Artificial intelligence is hitting a key limitation: while large language models (LLMs) are excellent at processing text, they struggle to understand how the real, physical world works. Tasks like robotics, autonomous driving, and manufacturing require knowledge of cause and effect in physical environments—something current AI lacks. This gap has sparked growing interest in “world models,” a new generation of AI systems designed to learn how the real world behaves rather than just predicting words.
The first major approach involves generative world models, which simulate environments. These models can create interactive virtual worlds from images or prompts and predict how those environments will change over time. This makes them especially useful for training robots or self-driving systems in safe, simulated settings before deploying them in reality.

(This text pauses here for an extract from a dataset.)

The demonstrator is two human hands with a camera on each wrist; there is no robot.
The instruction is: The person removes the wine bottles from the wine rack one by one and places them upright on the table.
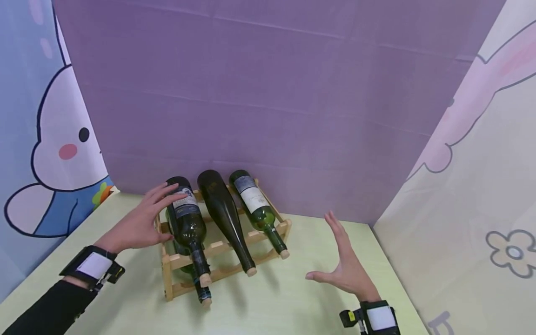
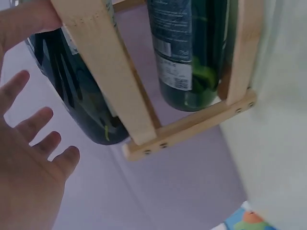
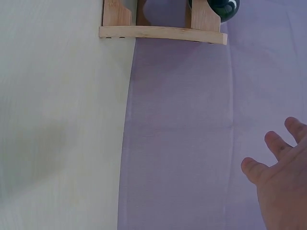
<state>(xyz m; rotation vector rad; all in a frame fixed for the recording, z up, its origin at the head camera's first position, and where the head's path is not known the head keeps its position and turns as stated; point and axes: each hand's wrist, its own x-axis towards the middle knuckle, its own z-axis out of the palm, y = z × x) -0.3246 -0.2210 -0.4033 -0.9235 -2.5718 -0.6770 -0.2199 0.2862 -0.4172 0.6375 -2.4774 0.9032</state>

The second approach focuses on 3D and physics-based modeling. Instead of just generating images or text, these systems build structured representations of the world—such as 3D scenes—and then apply physics engines to simulate real-world behavior. This allows AI to better understand spatial relationships, object movement, and how actions affect environments, bringing it closer to human-like reasoning about space and motion.
The third approach is predictive learning architectures like JEPA (Joint Embedding Predictive Architecture). These models learn by observing patterns in data—such as videos—and predicting what will happen next without generating every detail. This makes them more efficient and better suited for real-time applications, such as robotics, where quick decision-making is critical. Together, these three approaches signal a shift toward “physical AI,” where machines can interact with and understand the real world, not just process information about it.